-- WHAT THE EXERCISE ASKS --
Please repeat the lines below exactly. Begin with the line containing "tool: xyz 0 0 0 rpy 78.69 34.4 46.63" and go on through the line containing "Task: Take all".

Collection entries:
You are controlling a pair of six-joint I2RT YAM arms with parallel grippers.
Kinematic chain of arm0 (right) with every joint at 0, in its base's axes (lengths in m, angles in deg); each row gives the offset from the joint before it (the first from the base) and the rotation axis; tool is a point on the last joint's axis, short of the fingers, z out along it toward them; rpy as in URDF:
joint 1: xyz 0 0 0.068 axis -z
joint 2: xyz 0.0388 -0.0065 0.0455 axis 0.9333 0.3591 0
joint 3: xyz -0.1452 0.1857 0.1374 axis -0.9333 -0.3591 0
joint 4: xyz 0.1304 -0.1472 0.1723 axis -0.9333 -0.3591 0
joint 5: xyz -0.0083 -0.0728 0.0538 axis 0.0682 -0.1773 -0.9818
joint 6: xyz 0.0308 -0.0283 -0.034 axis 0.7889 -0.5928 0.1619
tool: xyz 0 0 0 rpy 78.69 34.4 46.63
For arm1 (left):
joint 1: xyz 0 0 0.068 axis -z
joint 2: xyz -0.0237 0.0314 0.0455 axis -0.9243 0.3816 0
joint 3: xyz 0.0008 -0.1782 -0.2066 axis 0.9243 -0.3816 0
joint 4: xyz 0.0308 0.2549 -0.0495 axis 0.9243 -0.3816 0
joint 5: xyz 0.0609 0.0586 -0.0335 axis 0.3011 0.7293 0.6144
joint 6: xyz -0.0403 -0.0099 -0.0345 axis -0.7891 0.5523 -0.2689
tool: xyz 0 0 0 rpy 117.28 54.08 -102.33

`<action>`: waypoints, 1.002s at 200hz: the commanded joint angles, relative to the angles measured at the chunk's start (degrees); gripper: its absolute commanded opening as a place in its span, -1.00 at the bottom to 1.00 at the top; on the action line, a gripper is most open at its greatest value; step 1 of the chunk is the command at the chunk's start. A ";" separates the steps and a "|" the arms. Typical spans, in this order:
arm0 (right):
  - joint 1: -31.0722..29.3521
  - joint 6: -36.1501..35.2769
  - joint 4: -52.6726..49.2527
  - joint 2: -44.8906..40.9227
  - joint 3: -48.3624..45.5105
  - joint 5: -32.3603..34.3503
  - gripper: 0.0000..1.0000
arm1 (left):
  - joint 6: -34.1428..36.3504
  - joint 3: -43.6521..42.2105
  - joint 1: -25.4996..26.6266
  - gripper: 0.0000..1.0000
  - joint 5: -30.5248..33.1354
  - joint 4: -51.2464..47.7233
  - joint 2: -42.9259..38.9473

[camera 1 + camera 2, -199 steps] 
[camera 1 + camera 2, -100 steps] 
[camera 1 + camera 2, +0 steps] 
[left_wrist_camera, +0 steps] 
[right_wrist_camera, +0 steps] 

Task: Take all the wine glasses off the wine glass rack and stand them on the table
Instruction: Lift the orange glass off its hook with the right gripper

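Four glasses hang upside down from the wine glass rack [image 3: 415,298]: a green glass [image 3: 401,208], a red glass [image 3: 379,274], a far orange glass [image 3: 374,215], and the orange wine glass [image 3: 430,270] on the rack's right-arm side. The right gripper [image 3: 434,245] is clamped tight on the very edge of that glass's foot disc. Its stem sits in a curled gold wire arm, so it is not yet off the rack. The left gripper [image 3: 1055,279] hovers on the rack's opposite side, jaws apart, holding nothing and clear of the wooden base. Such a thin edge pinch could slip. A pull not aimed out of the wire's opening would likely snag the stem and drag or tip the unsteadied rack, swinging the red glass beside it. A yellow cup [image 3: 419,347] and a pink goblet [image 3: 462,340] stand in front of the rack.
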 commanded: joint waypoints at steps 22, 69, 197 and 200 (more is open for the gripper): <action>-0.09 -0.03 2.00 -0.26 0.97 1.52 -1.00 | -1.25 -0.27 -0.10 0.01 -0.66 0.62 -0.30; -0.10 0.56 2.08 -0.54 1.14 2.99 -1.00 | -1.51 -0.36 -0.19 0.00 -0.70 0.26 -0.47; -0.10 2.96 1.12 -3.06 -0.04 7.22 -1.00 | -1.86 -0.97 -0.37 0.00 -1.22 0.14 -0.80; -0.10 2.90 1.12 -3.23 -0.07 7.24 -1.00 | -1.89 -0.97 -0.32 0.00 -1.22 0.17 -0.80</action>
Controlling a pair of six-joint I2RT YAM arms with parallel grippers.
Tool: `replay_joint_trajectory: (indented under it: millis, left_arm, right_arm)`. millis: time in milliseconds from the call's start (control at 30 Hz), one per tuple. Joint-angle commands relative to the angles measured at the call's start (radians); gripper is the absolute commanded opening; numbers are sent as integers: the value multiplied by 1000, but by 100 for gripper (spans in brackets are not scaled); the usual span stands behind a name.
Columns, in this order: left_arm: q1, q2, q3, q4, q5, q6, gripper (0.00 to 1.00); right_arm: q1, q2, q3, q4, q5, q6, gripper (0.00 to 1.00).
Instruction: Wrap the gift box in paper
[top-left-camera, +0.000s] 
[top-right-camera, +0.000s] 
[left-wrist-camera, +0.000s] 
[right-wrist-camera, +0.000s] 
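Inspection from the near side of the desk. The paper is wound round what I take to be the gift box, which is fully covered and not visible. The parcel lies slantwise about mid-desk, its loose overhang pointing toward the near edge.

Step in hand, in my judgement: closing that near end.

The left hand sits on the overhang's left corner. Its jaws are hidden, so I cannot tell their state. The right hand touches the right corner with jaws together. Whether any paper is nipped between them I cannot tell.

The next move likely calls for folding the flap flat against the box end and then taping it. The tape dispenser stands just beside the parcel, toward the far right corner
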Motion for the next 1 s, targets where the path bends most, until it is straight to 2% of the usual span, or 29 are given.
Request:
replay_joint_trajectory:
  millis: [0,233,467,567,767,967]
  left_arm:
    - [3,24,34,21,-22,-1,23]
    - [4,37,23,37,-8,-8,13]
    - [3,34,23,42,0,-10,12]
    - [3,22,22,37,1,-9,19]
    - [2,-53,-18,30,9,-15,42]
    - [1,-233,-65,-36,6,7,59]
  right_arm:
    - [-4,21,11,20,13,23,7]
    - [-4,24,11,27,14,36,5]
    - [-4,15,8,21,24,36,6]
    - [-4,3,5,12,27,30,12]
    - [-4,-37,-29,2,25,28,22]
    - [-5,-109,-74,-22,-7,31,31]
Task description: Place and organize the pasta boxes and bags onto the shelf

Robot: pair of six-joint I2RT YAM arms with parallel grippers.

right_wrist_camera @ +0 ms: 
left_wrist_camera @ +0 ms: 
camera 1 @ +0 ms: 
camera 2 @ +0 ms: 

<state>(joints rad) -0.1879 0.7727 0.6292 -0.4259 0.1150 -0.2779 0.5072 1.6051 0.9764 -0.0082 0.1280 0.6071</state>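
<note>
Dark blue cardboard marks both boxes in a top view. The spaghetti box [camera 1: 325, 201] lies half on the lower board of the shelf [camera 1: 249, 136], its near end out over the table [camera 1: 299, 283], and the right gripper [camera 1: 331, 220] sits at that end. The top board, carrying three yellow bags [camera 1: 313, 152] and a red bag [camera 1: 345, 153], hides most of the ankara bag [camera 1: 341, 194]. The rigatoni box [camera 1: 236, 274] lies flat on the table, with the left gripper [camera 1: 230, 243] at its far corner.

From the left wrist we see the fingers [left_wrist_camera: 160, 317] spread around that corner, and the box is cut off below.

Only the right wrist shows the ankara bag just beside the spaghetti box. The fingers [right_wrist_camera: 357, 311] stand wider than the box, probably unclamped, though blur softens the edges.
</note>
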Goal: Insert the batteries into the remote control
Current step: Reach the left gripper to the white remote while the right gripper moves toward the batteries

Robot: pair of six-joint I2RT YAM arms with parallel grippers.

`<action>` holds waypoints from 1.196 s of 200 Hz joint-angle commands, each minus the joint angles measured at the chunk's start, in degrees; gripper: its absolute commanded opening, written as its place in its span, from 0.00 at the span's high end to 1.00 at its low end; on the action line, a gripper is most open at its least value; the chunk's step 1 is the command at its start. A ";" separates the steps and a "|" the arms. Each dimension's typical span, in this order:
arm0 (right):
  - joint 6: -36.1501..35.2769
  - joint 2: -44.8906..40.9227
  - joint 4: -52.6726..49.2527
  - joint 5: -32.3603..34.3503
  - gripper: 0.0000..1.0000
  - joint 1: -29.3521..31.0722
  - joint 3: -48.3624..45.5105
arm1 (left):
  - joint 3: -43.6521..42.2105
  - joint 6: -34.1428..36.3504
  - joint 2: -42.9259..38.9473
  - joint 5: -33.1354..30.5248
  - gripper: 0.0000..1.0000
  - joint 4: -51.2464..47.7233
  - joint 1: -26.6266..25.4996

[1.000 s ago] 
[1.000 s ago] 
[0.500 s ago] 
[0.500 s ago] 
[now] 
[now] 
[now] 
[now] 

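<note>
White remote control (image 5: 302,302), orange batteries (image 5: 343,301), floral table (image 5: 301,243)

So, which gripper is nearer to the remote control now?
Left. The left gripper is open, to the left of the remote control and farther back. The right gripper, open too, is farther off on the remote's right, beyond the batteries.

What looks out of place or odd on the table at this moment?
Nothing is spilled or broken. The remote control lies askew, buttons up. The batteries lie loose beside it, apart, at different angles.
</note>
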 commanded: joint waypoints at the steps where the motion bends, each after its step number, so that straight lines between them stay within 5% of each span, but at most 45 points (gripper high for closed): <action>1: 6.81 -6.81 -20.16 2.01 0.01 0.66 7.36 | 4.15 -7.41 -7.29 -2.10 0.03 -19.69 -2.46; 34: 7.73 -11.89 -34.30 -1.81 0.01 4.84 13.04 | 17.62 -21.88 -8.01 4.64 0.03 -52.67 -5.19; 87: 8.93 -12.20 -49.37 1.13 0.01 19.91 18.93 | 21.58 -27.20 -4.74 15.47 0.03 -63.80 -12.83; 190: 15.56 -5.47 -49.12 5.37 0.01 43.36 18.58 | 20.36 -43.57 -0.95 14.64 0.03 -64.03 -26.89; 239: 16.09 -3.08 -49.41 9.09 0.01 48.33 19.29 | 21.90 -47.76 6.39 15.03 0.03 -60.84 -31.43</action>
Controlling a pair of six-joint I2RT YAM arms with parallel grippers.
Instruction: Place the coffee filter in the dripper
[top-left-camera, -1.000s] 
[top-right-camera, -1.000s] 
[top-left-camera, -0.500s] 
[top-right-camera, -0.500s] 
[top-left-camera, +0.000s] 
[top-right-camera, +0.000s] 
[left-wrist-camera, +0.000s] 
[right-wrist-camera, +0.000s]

-- EXERCISE RESPONSE --
tool: xyz 0 0 0 rpy 78.69 34.4 46.63
For arm1 (left):
joint 1: xyz 0 0 0.068 axis -z
joint 2: xyz -0.0237 0.0314 0.0455 axis -0.9243 0.3816 0
joint 3: xyz 0.0008 -0.1782 -0.2066 axis 0.9243 -0.3816 0
joint 4: xyz 0.0308 0.2549 -0.0495 axis 0.9243 -0.3816 0
joint 5: xyz 0.0609 0.0586 -0.0335 axis 0.3011 0.7293 0.6144
joint 6: xyz -0.0403 -0.0099 -0.0345 axis -0.7891 0.5523 -0.2689
tool: xyz 0 0 0 rpy 117.28 54.08 -102.33

`<action>`: waypoints, 1.002s at 200hz: the commanded joint angles, relative to the angles measured at the chunk's start (degrees); gripper: its absolute commanded opening as a place in its span, -1.00 at the bottom to 1.00 at the top; on the action line, a gripper is most open at its greatest value; step 1 of the chunk is the command at the chunk's start. A ";" separates the steps and a "|" the arms. Typical spans, in this order:
arm0 (right):
  - joint 1: -31.0722..29.3521
  - joint 6: -36.1501..35.2769
  - joint 4: -52.6726..49.2527
  - joint 2: -44.8906..40.9227
  - joint 3: -48.3624..45.5105
  - joint 5: -32.3603..34.3503
  - gripper: 0.0000..1.0000
arm1 (left):
  - joint 6: -34.1428..36.3504
  - joint 3: -43.6521..42.2105
  - joint 1: -25.4996..26.6266
  - gripper: 0.0000..1.0000
  - joint 5: -30.5248..33.1354
  - joint 4: -51.2464..47.7233
  - joint 2: -42.9259..38.9473

[camera 1 + camera 2, -199 steps] 
[camera 1 + camera 2, -100 steps] 
[camera 1 + camera 2, +0 steps] 
[left_wrist_camera, +0 steps] 
[right_wrist_camera, +0 steps] 

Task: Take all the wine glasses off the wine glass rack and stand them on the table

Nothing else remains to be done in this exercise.